И Борис Кириллович Кузин, прекрасный полемист и оратор, Кузин, который мог бы сказать, что его «Прорыв в цивилизацию» написан именно против произвола и опричнины, — Кузин ничего не ответил.
Струев сказал:
— Конечно, жизнь интеллигента стоит дороже, чем жизнь овец. Но жизнь все равно подходит к концу. Тебе теперь сколько? Пятьдесят
пять?Кузин не ответил.
— Вот и мне столько же. По-моему, стоит рискнуть.

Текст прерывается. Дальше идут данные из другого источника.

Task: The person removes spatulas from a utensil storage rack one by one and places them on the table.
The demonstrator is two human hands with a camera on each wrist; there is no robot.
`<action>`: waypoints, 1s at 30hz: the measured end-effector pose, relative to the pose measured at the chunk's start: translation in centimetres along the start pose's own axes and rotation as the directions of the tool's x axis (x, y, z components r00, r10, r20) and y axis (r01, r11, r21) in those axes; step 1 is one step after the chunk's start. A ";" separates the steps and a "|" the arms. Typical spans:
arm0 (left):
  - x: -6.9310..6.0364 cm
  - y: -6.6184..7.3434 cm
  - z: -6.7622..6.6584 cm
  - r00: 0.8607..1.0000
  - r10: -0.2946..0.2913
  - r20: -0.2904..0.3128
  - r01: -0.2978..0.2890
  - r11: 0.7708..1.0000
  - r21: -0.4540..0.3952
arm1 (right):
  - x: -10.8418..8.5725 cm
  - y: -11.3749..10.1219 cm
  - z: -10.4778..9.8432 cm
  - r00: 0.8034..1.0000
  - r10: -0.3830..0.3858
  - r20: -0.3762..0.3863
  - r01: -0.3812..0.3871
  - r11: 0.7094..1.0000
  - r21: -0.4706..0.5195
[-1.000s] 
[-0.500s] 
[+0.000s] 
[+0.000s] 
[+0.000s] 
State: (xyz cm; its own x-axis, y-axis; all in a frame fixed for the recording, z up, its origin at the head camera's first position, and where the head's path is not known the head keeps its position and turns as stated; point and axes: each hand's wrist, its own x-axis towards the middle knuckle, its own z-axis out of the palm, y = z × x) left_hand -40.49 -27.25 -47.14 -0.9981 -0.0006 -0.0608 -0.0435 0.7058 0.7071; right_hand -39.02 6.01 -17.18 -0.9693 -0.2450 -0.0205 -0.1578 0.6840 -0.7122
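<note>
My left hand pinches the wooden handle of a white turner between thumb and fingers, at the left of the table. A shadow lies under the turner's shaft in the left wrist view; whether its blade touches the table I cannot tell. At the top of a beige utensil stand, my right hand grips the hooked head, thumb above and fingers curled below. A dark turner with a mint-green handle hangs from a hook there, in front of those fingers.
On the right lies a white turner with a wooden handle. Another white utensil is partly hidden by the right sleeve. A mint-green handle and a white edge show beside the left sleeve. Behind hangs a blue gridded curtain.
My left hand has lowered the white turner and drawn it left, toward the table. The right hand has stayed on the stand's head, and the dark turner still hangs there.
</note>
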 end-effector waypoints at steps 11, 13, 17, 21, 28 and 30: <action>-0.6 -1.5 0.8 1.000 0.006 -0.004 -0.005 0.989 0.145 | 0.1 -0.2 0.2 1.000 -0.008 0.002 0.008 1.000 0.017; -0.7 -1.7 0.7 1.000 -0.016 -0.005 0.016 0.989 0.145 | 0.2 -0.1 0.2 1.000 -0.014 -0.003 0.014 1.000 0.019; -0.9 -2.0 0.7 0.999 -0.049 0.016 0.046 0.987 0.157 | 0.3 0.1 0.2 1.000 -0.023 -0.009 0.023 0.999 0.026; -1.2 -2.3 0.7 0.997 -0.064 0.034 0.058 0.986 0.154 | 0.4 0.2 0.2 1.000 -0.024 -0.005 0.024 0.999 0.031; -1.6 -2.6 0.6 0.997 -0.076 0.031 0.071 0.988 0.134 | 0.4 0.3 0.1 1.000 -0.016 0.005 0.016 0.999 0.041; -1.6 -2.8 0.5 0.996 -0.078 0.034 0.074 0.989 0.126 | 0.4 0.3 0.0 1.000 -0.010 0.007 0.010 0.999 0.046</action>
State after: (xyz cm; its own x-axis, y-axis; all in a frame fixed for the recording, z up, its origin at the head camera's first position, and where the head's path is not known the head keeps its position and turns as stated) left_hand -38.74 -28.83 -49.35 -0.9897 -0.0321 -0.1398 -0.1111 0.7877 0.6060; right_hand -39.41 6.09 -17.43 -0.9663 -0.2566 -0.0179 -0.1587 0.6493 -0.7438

Кузин не отвечал. Потом сказал:
— Но это преступление, это дурно. Напрасно ты мне рассказал об этом.
— Донесешь?
— Прежде всего, я постараюсь переубедить тебя. Ты все-таки гуманист.
— Ни в коем случае. Я в абстракциях не силен. Но простые вещи понимаю.
— Какие же?
— Надо смыть позор.
— Глупейшая авантюра.
— Верно, — сказал Струев. — Авантюра. Только почему глупая?
— Террор в принципе не умен. Убьешь негодяя — и что дальше? Так все бомбисты действовали — и каков результат? Либо новый мерзавец приходит на смену, либо революционер занимает место убитого — и сам становится мерзавцем. Ничего изменить политическое убийство, или революция, или бунт не могут. Глупость — и больше ничего.
— Глупость, значит, — сказал Струев. — Не глупее, однако, чем обещание переделать Россию в пятьсот дней. Не глупее, чем желание насадить в снежной стране южноамериканские порядки. Не глупее, чем план внедрить западные законы в государстве, которое лежит на востоке. Не глупее, чем считать, что осчастливишь сто миллионов тем, что десяти тысячам дашь право быть счастливыми. Не глупее, чем брать пример с Европы, которая катится черту в зубы. И уж ни в коем случае не глупее, чем идея — возложить исполнение либеральных реформ на полковника госбезопасности. Не глупее всего этого. А вообще, с точки зрения абстрактного блага, — да, затея глупая, согласен.
— Признаю, — сказал Кузин, — все перечисленное тобой — неумно. Ошибок много допущено. Но кто мог знать, Семен! Кто мог предвидеть! Какие планы были! Великие планы! И что теперь — убивать?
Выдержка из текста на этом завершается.